Wieder eine englische Küstenstadt, wieder ein Gewaltverbrechen mit jungem Opfer. Oder besser: jungen Opfern. Gemessen an diesem Aufhänger drängen sich Vergleiche zwischen „Broadchurch“ und „The Bay“ geradezu auf. Dass die nachfolgend produzierte zweitgenannte TV-Reihe diesen nicht vollends standhält, macht sie keineswegs weniger sehenswert. Gerade vor dem Hintergrund, dass die Unterschiede schlussendlich weit größer erscheinen als die auffälligen Gemeinsamkeiten.

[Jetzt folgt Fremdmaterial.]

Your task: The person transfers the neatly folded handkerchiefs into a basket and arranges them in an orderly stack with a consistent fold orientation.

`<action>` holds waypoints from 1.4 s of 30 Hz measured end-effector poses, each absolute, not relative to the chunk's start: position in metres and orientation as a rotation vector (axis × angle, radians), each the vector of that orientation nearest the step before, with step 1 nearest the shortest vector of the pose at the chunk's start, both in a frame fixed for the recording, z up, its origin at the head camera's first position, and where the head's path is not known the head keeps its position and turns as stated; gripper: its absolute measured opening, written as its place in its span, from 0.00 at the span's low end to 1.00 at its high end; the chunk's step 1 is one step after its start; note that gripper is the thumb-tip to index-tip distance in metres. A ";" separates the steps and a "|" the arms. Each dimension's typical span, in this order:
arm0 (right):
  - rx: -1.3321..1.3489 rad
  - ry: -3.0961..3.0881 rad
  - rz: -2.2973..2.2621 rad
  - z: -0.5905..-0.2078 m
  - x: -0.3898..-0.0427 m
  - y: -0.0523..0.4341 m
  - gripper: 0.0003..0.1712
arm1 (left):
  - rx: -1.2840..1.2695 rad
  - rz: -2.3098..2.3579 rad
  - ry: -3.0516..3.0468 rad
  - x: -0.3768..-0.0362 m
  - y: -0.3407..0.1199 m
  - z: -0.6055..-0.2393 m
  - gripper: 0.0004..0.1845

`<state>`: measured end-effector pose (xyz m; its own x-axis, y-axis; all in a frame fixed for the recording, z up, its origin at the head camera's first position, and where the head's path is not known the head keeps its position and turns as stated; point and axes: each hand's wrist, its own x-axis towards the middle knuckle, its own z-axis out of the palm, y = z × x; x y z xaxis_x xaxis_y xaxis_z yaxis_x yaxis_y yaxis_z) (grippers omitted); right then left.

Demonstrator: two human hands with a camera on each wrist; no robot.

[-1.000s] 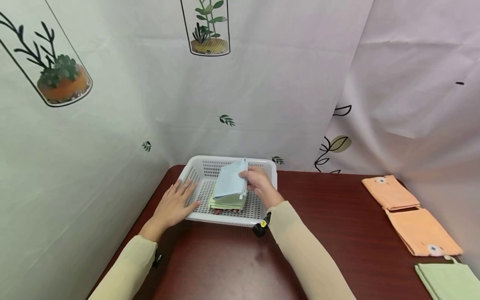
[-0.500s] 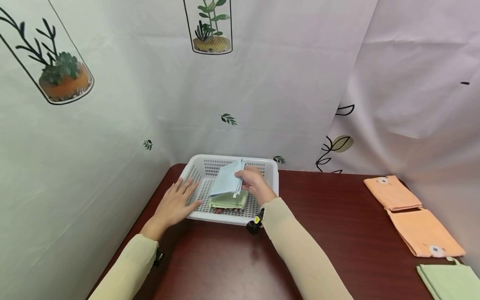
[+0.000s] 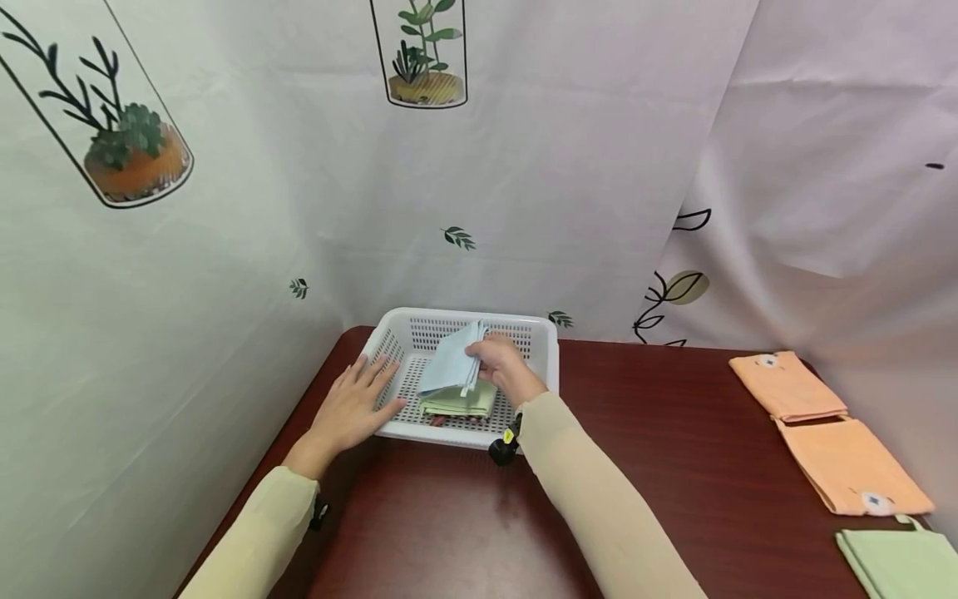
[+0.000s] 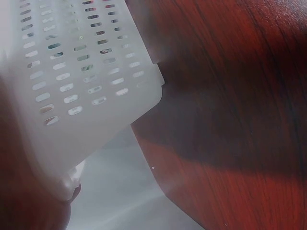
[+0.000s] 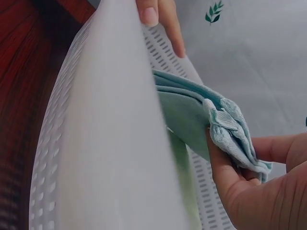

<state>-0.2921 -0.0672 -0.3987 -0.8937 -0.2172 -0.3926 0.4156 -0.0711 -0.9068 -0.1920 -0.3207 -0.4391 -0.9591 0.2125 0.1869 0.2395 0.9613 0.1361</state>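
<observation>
The right hand [image 3: 500, 367] pinches a folded light-blue cloth [image 3: 451, 367] by its edge, thumb against fingers, holding it tilted above a folded green cloth [image 3: 460, 401] that lies on the floor of a white perforated basket [image 3: 539, 339]. The left hand [image 3: 352, 406] rests flat with fingers spread on the basket's left rim, fingertips [image 5: 149, 14] over its wall. The basket stands at the far left of the dark red worktop [image 3: 659, 466], against a plant-printed curtain [image 3: 524, 166]. Well apart, at the worktop's right edge, lie two orange cloths [image 3: 823, 424] and another green cloth [image 3: 898, 561].
</observation>
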 end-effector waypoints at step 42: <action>0.126 2.028 -1.858 -0.372 -0.287 0.015 0.26 | -0.342 -0.218 -2.940 -0.192 -0.321 -0.438 0.41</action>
<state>-0.2868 0.0151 -0.3722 -0.9214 -0.1908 -0.3385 0.3206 0.1190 -0.9397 -0.1917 -0.3206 -0.4380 -0.9585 0.2138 0.1884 0.2392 0.9629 0.1247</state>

Im Mittelpunkt steht mit Lisa Armstrong (Morven Christie, „Grantchester“) einmal mehr eine weibliche Ermittlerin. Die ist alleinerziehende Mutter zweier heftig pubertierender Kinder und dazu eine ambitionierte Beamtin. Nach Verbrechen fungiert sie als Bindeglied zwischen Polizeiapparat und betroffenen Angehörigen. Eine Aufgabe, die Empathie und Fingerspitzengefühl verlangt. Als in Morecambe zwei Teenager, obendrein Zwillinge, verschwinden, tritt Lisa mit dem ihr zugewiesenen Novizen Med (Taheen Modak, „Two Weeks to Live“) ins Leben der sozial schwachen Familie Meredith.

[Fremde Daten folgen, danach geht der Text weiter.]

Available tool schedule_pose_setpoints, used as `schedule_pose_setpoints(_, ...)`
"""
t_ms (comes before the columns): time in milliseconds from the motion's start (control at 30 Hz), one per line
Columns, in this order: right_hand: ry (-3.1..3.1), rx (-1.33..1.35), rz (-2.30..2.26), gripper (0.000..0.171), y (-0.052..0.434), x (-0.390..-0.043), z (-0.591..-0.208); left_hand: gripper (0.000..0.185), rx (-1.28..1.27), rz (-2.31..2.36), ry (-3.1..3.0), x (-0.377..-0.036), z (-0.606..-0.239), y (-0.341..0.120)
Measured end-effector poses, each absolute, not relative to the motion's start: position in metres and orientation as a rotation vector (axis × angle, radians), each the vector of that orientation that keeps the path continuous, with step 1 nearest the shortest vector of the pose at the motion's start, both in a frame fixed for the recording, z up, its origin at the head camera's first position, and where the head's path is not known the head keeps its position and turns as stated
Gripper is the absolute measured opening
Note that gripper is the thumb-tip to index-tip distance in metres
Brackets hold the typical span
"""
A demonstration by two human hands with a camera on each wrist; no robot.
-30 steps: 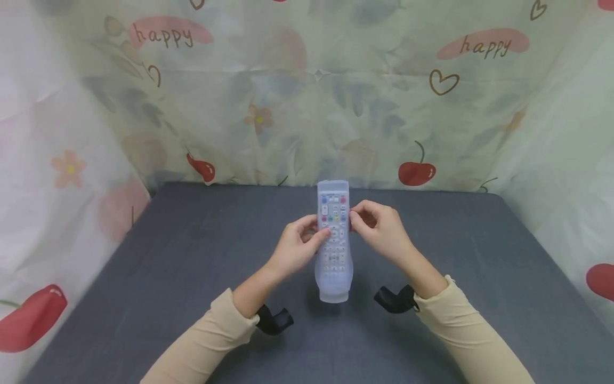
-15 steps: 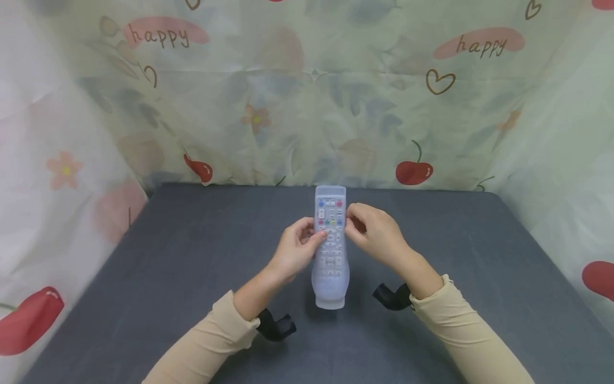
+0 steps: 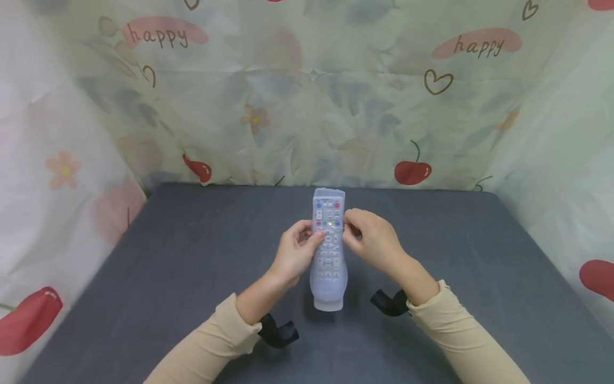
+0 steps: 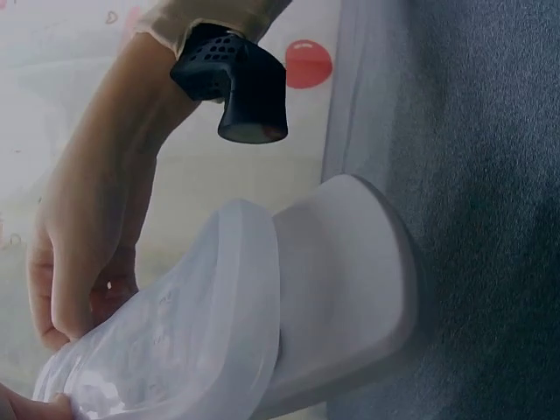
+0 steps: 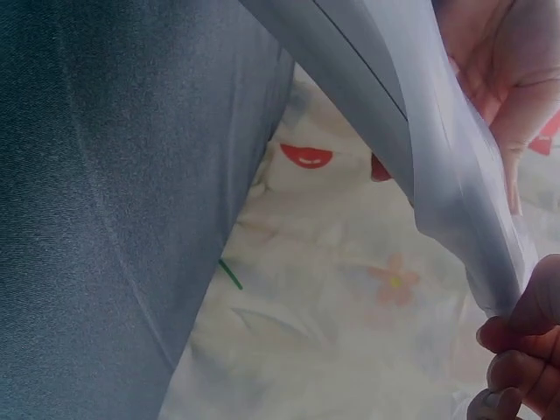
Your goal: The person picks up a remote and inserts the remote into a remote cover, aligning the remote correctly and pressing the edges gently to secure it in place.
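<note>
A white remote control (image 4: 346,271) with many buttons sits inside a translucent soft cover (image 3: 328,285), held upright over the table. Its plain lower end sticks out past the cover, as the left wrist view shows. My left hand (image 3: 295,253) grips the remote from the left side, thumb on the front among the buttons, fingers behind. From the right, my right hand (image 3: 376,240) pinches the cover's edge near the upper buttons between thumb and curled fingers. In the right wrist view those right fingertips (image 5: 516,337) hold the thin edge of the cover.
A dark grey cloth-covered table (image 3: 206,245) lies below the hands. Patterned fabric (image 3: 288,106) stands behind it and along both sides. Black camera mounts (image 3: 280,332) are strapped to both wrists.
Both hands and the remote have come slightly lower in the head view. The cover's top edge now looks bent and angled instead of flat. Both hands keep their hold.
</note>
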State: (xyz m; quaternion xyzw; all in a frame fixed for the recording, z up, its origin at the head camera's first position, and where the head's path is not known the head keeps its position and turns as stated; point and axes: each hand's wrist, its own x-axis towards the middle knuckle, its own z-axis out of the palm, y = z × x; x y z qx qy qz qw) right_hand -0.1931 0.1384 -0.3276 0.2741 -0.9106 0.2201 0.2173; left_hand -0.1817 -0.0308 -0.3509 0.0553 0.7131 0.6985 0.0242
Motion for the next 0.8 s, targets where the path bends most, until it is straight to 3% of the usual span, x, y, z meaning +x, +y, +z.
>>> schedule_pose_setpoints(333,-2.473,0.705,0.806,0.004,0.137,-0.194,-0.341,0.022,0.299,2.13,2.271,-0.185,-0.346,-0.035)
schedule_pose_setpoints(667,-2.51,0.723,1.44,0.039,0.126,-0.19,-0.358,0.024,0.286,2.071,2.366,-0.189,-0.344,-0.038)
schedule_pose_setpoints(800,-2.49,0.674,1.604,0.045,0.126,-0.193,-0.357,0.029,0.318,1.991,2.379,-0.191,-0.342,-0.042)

Der erste Schock lässt nicht lange auf sich warten: Mit Sean (Jonas Armstrong, „Hit & Miss“), dem aufbrausenden Stiefvater der Vermissten, hatte Lisa am Vorabend Sex in einer Seitengasse. Der flüchtige Quickie zweier Zufallsbekanntschaften bleibt nicht ohne Folgen, wird aber von beiden zunächst souverän überspielt. Um nicht vom Fall abgezogen zu werden, belässt Lisa ihren Vorgesetzten Tony Manning (Daniel Ryan, „Mount Pleasant“) im Unklaren – und lässt überdies Beweise der Affäre verschwinden.
Für Seans Frau, die hochschwangere Jess (Chanel Cresswell, „This is England“), erweist sich Lisas Unterstützung als echte Hilfe. Vor allem, als am Strand eine Leiche entdeckt wird und das Gefühlsleben aller Betroffenen endgültig auf den Kopf gestellt wird. Ein erster Verdächtiger scheint im geistig zurückgebliebenen Nick Mooney (Matthew McNulty, „The Terror“) rasch gefunden. Für Sean Grund genug, das Gesetz in bester „Prisoners“-Manier in die eigenen Hände zu nehmen.

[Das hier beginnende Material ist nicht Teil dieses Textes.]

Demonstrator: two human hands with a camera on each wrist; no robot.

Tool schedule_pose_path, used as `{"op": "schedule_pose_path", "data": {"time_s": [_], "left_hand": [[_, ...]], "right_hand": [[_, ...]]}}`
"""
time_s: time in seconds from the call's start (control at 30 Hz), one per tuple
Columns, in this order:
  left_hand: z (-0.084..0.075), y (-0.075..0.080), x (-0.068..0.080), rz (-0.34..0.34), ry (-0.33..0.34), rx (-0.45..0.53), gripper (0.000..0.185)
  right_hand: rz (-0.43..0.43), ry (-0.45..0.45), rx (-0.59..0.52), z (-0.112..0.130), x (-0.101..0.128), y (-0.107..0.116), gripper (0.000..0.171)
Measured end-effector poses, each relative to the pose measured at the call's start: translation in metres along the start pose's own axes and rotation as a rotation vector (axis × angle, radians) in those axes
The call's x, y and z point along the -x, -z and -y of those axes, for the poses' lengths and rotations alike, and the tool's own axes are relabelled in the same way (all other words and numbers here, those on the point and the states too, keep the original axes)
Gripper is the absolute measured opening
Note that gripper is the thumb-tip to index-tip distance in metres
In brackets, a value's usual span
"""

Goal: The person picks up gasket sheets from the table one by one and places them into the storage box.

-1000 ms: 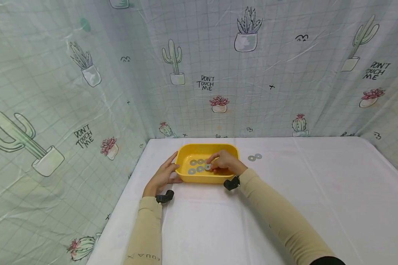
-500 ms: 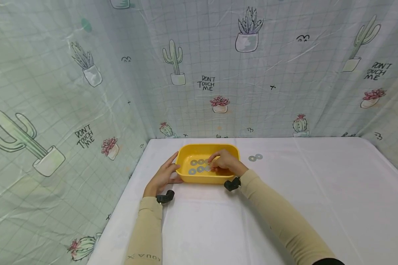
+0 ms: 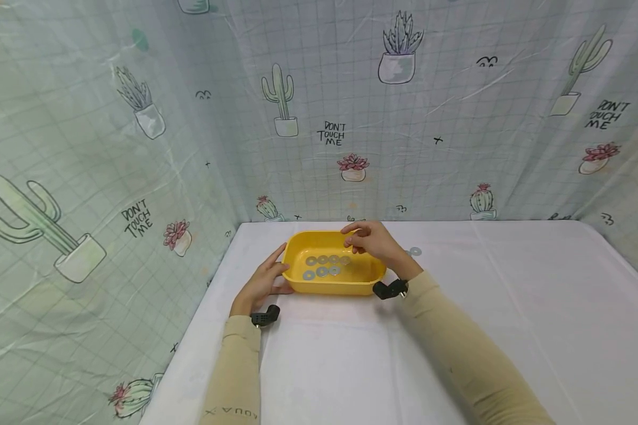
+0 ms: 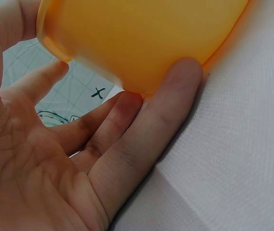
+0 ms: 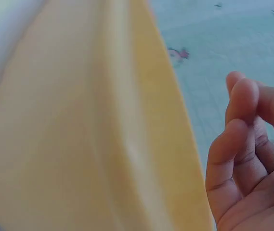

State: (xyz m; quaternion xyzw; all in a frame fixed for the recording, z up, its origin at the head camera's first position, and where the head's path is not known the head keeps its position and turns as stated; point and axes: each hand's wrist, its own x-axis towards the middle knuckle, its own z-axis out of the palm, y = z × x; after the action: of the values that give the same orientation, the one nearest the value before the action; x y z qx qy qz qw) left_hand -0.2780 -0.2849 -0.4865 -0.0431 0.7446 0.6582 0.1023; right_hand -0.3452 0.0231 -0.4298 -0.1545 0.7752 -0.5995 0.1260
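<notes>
The yellow tray sits on the worktop, long axis running 9 to 3 o'clock. The left hand rests relaxed against its 9 o'clock end, fingers straight. The right hand hovers at its 2 o'clock corner, fingers loosely curled, empty, above the washers.

the rectangular plastic tray is bright yellow, paler orange where light passes through its wall. the 6 flat round metal washers in it are dull silver-grey, like the 1 washer on the plain white cloth-covered table. both long sleeves are beige. the pale mint plastic backdrop sheet carries a thin grid, green potted cacti, pink succulents and black lettering.
</notes>
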Motion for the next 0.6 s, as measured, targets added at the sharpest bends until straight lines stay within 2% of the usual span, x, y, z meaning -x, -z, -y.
{"op": "schedule_pose_path", "data": {"time_s": [0.17,0.3,0.6], "left_hand": [[0.0,0.0,0.0,0.004,-0.002,0.006,0.06],[0.0,0.0,0.0,0.009,-0.004,0.006,0.06],[0.0,0.001,-0.001,0.012,0.002,0.012,0.06]], "right_hand": [[-0.065,0.002,-0.081,-0.006,0.014,0.03,0.028],[-0.114,-0.031,-0.132,-0.018,0.022,0.052,0.031],[-0.232,-0.161,-0.064,-0.058,0.034,0.087,0.042]]}}
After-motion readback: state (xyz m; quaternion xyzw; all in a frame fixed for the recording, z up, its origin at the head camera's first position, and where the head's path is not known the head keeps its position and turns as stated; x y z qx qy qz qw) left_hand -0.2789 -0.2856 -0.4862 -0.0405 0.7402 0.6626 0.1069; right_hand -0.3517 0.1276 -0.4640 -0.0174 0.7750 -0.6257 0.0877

Wie üblich im Krimi-Genre wächst die Zahl der potentiell ins Verbrechen verstrickten Personen stetig. Das Video einer Überwachungskamera am Bahnhof und der Fund eines Rucksacks im Meer werfen neue Fragen auf. Auch über das Verhältnis der Geschwister untereinander. Daneben spart „The Bay“ nicht an persönlichen Konflikten. Das betrifft neben Lisa, die beständig auf die Unterstützung ihrer Mutter (Lindsey Coulson, „Bulletproof“) angewiesen ist, vorrangig ihre Teenager-Kinder Abbie (Imogen King, „Clique“) und Rob (Art Parkinson, „Game of Thrones“). Die geraten selbst in kriminelle Milieus, was für den übergeordneten Plot nur scheinbare Verknüpfungen birgt und daher eher lückenfüllenden Charakter aufweist.
So gerät Abbie in den Dunstkreis von Drogendealer Vincent (Adam Long, „Happy Valley“), während Rob versucht, dem Image des Strebers durch Mutproben zwischen Vandalismus und Diebstahl zu entfliehen. Der Wendungen sind es damit genug, um die sechsteilige Auftaktstaffel, auch bedingt durch gelungene Bücher und das überzeugende Ensemble, als hochwertige Krimi-Unterhaltung zu empfehlen. Fortsetzung erbeten.